● TASK
Copy out the lines below that hold the word "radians".

Stored data entries
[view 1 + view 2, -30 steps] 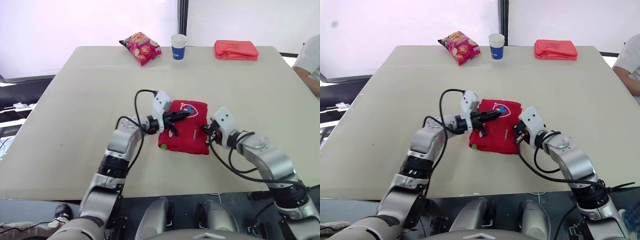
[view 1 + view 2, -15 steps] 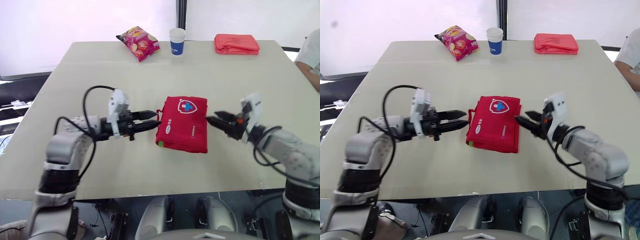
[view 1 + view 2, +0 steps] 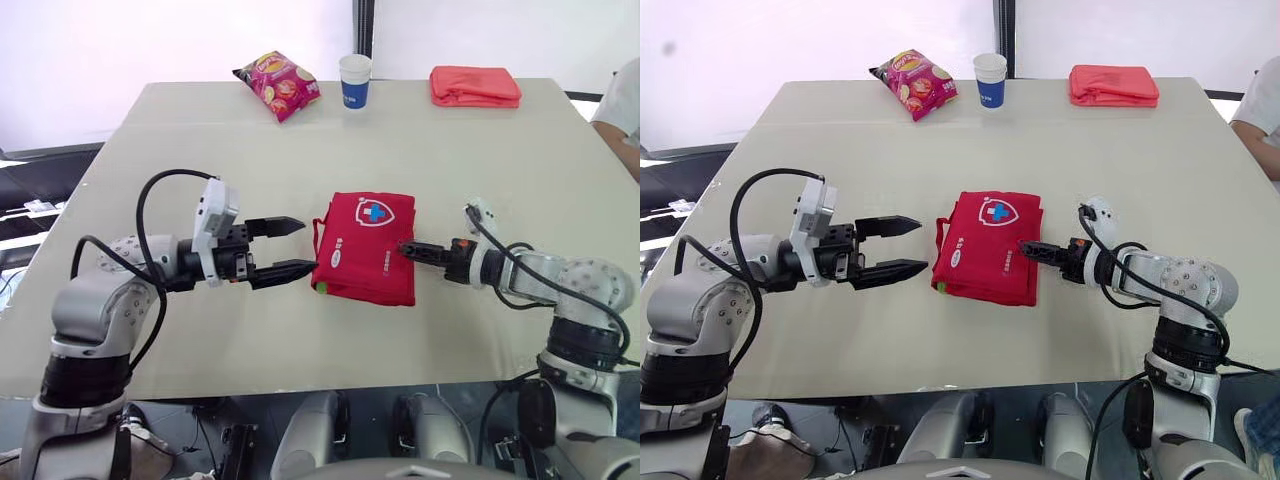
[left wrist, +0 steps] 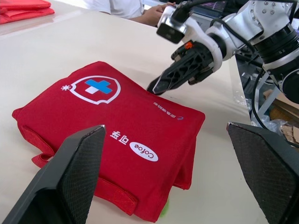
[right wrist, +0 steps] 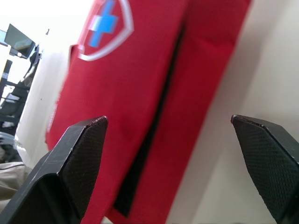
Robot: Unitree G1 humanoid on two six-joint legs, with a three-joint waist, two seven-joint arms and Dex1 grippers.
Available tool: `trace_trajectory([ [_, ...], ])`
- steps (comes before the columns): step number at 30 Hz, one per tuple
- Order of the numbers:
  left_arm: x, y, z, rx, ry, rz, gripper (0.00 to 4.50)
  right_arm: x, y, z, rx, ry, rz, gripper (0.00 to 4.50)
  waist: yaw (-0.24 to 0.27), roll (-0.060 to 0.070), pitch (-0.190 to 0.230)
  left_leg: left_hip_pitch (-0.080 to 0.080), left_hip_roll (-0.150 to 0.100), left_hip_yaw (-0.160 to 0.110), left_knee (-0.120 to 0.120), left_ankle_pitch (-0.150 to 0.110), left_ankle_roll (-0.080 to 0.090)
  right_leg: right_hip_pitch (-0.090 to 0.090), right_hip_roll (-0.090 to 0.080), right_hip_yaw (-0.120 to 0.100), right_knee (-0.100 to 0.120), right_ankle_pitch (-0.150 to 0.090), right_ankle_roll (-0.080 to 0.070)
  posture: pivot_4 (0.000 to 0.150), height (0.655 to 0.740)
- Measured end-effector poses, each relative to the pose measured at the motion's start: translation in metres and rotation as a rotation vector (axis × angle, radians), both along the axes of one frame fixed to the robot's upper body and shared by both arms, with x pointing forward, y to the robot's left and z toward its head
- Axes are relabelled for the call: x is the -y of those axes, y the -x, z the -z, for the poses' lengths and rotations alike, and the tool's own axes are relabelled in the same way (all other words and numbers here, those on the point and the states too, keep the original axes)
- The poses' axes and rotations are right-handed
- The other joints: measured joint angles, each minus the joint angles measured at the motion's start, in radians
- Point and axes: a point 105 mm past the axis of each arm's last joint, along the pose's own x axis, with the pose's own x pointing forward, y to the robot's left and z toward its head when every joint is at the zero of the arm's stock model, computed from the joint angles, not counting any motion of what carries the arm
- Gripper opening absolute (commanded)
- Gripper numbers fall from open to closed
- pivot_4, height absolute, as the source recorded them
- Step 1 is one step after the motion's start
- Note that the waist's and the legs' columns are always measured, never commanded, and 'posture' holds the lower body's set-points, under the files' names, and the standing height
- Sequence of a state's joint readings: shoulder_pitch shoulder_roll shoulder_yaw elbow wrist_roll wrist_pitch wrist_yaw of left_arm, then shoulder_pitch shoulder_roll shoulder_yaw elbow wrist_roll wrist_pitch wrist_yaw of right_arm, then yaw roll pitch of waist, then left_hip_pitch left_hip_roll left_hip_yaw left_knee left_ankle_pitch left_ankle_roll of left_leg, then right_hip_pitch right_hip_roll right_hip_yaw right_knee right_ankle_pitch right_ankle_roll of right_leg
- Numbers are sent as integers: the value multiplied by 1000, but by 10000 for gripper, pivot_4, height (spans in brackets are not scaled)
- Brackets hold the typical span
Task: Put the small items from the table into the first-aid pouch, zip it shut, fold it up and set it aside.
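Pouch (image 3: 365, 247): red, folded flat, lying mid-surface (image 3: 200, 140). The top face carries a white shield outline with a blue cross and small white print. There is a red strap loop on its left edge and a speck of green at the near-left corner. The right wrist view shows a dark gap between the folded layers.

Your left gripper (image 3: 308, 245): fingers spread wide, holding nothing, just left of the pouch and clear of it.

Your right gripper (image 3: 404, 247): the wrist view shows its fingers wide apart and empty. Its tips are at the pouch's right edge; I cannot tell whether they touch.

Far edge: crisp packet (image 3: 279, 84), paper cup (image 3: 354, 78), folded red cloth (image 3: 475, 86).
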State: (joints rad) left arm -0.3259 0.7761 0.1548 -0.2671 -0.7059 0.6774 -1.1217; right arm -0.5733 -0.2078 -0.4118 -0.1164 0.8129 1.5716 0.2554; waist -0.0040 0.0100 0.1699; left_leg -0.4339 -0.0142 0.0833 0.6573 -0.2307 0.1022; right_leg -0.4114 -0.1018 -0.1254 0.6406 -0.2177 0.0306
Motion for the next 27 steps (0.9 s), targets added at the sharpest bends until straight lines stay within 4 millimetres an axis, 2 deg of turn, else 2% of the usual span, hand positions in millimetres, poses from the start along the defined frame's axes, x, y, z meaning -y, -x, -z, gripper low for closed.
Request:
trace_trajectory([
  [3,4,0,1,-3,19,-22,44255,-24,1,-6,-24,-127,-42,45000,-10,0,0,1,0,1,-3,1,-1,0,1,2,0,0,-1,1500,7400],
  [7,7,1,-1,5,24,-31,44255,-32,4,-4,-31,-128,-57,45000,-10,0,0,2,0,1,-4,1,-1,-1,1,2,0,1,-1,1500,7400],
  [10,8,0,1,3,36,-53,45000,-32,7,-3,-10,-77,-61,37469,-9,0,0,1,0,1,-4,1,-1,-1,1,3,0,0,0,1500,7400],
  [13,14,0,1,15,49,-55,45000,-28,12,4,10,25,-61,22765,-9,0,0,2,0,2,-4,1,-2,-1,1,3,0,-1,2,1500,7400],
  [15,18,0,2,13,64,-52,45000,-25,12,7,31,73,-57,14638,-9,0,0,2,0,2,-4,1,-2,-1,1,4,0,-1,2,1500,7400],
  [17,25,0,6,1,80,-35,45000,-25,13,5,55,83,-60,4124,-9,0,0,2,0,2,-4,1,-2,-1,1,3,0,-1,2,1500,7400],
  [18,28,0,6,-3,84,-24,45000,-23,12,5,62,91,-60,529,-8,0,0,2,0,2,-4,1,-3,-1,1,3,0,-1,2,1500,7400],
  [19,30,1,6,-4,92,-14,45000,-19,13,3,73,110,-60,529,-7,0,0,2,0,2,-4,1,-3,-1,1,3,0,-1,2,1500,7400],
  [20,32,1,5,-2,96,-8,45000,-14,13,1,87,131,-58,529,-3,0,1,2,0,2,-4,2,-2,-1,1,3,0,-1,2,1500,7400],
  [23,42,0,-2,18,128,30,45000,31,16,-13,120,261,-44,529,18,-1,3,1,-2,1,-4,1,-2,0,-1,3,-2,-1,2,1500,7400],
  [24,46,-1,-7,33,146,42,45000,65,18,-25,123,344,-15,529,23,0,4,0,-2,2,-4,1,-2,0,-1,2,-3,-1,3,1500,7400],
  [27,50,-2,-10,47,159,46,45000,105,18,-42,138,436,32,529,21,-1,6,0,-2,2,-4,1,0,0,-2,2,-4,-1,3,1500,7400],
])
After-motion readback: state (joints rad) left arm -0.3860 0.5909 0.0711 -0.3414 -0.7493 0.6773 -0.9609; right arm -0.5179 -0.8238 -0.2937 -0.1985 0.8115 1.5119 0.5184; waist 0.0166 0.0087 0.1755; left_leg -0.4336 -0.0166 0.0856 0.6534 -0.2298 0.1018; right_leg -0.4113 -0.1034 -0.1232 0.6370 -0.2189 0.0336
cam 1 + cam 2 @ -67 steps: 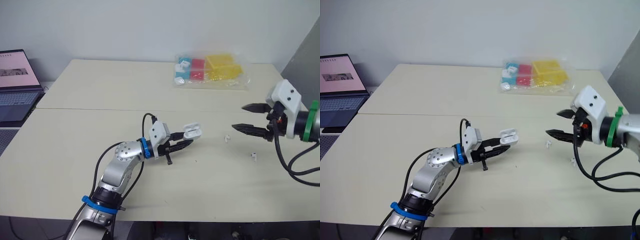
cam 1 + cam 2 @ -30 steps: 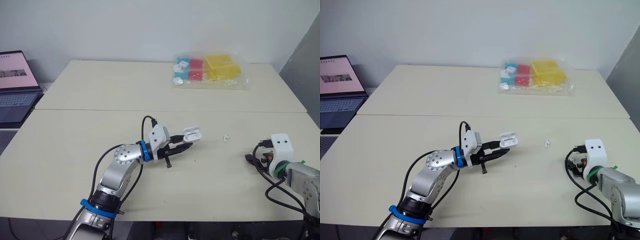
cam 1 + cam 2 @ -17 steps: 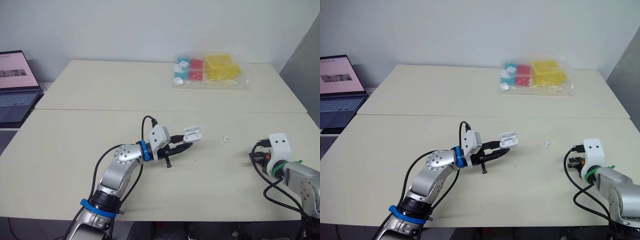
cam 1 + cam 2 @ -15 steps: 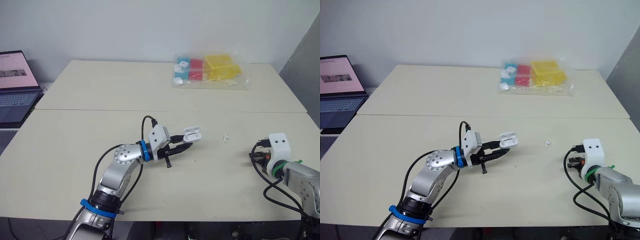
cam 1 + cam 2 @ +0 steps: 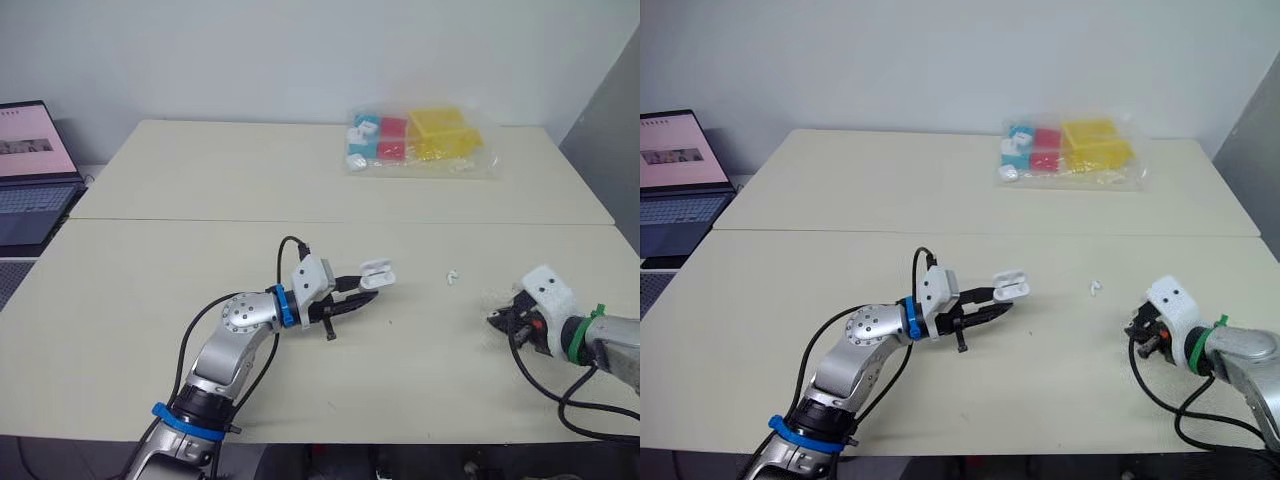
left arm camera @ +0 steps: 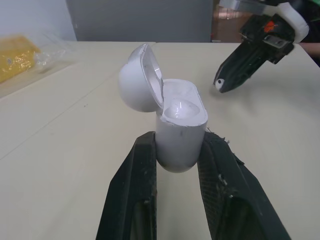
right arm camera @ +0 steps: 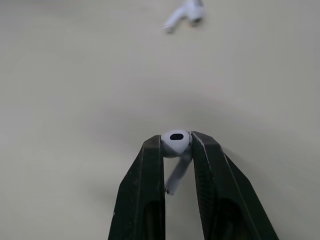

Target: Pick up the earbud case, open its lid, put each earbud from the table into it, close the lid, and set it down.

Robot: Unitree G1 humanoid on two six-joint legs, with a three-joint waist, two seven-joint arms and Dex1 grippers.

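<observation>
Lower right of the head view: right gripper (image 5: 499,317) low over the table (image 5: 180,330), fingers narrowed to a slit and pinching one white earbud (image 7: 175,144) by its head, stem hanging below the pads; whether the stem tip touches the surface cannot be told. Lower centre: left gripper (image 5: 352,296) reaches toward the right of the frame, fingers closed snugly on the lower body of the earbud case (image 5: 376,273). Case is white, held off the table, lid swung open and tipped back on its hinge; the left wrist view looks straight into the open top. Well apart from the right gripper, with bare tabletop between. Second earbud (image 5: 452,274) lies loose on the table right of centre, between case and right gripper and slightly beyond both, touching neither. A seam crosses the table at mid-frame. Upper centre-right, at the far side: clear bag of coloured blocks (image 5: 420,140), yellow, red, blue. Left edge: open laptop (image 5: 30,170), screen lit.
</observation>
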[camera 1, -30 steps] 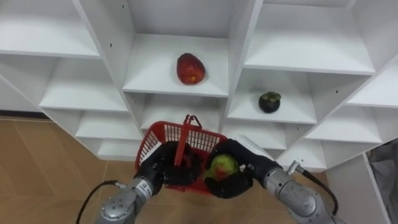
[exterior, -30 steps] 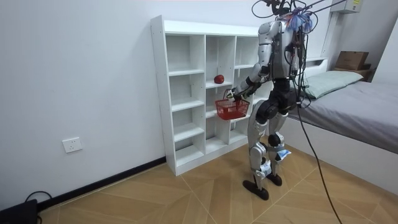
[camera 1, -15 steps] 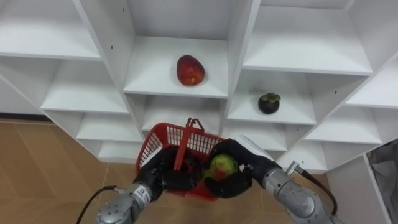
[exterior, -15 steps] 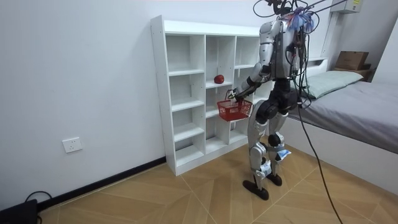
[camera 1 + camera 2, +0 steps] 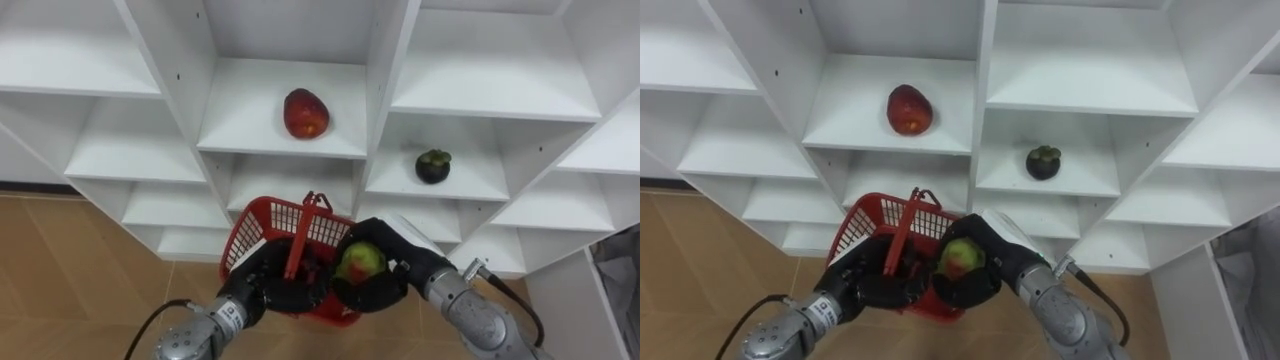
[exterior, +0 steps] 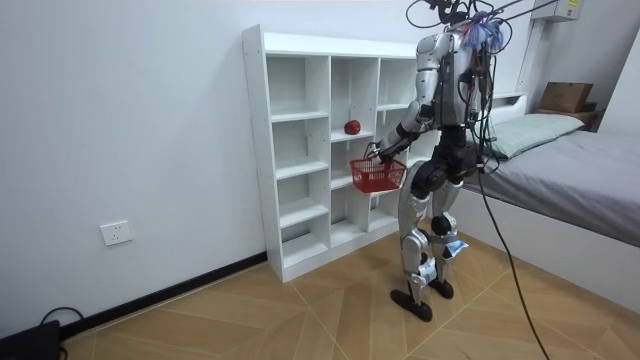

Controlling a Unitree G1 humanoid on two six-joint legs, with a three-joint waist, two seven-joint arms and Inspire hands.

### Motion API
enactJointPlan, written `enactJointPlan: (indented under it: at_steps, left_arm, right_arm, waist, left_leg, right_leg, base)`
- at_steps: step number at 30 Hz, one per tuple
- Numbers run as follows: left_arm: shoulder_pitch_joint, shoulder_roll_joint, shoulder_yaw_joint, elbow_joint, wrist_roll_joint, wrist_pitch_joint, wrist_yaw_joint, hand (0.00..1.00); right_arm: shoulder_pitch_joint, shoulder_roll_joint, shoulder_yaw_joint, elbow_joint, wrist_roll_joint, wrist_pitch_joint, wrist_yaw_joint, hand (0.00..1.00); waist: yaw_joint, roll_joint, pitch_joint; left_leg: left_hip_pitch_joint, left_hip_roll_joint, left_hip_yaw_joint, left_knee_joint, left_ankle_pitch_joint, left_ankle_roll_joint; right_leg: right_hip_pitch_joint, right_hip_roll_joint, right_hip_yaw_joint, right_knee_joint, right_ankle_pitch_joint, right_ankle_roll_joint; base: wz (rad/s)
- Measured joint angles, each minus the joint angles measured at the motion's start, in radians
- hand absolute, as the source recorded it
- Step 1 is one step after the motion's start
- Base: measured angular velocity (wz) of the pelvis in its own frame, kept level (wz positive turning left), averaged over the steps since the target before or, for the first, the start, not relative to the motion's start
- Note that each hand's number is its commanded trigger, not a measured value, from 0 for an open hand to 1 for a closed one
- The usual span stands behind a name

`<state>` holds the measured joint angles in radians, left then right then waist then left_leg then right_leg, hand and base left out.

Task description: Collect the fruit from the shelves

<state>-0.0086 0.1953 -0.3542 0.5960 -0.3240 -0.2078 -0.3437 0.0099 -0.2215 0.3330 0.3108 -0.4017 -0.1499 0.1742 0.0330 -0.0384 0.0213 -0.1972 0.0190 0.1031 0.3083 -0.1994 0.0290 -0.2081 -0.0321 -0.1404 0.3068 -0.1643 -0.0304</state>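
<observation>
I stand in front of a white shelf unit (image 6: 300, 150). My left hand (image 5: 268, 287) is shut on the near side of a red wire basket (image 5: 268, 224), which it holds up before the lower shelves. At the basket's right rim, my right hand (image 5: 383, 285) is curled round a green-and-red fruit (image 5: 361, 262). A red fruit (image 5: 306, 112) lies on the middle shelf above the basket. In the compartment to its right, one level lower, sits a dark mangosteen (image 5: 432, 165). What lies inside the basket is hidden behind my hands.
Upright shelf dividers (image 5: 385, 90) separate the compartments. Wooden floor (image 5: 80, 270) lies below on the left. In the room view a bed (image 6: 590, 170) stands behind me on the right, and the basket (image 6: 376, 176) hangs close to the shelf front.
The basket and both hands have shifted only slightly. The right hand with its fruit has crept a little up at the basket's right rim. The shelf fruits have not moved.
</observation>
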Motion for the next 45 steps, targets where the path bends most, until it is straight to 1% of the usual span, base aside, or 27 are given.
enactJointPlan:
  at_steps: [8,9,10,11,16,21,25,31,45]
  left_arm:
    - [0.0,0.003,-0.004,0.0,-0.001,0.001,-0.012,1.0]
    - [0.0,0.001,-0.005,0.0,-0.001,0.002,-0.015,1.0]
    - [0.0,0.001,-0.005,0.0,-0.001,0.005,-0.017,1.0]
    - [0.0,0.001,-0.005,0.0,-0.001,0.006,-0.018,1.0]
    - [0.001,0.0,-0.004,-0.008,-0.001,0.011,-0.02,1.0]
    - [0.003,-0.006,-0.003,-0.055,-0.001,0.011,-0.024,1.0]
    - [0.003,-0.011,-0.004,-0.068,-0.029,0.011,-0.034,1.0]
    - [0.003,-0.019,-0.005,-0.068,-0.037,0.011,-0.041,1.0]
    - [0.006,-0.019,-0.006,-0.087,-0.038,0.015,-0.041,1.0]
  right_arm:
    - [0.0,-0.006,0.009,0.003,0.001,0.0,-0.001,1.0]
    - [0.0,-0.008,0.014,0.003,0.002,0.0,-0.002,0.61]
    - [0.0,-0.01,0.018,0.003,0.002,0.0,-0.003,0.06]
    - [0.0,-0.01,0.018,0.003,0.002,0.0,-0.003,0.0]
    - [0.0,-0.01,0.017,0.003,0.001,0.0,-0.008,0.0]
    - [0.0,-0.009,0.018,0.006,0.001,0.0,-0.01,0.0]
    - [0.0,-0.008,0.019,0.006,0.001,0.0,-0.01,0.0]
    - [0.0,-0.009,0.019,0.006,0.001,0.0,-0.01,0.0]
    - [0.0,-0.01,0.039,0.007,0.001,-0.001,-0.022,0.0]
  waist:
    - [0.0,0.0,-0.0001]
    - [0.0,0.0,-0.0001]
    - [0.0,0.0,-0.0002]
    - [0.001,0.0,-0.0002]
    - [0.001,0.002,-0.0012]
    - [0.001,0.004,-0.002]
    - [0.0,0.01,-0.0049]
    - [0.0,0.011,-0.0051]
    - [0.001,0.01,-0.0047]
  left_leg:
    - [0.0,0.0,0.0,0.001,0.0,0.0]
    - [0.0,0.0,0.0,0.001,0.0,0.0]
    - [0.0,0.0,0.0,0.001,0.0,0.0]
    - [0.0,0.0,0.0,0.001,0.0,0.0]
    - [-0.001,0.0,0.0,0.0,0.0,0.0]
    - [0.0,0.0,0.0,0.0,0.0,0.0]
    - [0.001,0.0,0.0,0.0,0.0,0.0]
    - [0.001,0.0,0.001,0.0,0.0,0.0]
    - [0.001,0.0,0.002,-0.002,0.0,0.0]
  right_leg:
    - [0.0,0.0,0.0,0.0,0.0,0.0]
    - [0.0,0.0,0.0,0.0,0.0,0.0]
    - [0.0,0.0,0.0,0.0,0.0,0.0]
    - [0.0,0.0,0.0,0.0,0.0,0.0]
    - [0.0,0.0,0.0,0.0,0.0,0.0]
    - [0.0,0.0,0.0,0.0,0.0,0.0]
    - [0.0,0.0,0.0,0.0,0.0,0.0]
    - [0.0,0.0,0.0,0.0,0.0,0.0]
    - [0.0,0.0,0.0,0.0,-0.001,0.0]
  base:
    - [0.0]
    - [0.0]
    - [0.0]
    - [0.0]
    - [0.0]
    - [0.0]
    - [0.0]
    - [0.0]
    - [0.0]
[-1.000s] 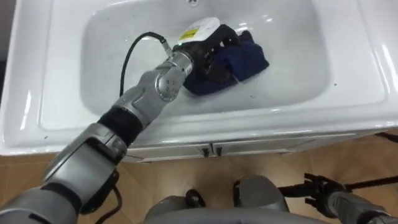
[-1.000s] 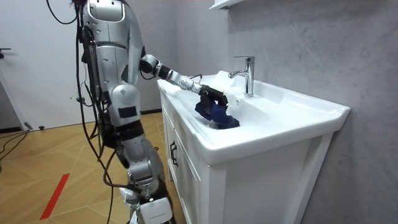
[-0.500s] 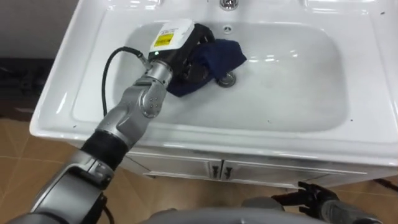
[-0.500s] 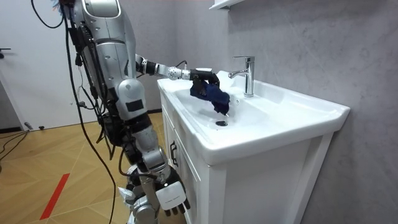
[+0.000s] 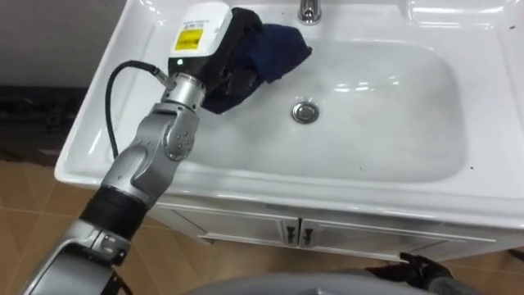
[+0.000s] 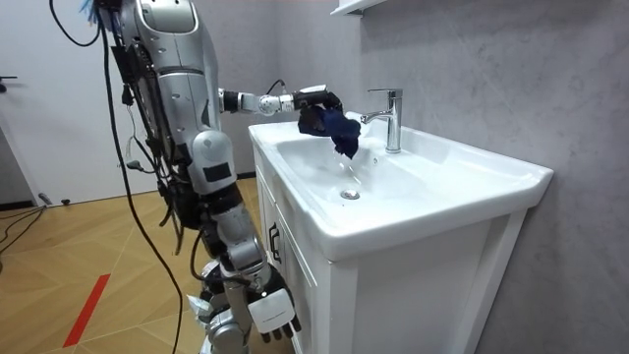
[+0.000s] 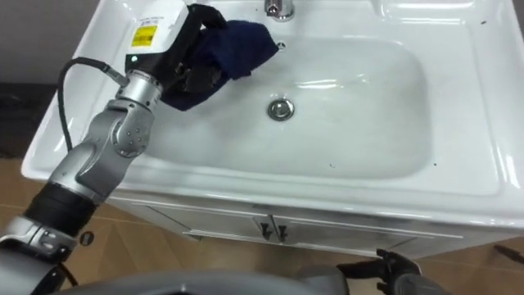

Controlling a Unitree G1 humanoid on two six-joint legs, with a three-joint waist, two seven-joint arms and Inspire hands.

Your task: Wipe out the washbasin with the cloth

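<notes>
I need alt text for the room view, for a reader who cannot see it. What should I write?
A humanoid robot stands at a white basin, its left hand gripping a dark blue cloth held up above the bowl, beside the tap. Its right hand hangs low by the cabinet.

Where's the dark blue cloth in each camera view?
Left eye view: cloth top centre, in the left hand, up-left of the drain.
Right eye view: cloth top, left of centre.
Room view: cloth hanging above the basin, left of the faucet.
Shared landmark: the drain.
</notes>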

● RESULT BELOW
- Measured end-effector poses, each relative to the pose measured at the motion's start: translation in metres and rotation as a rotation vector (axis × angle, radians), both along the axes of one frame fixed to the robot's upper body and shared by both arms, with x pointing forward, y to the robot's left and z toward its head
- The other joints: measured joint angles, each minus the joint angles measured at the motion's start, in radians
- Measured joint angles, each minus the joint angles measured at the motion's start, in radians
`<state>` holds the measured joint angles in radians, left then right then waist then left_leg then right_leg, hand and base left out.

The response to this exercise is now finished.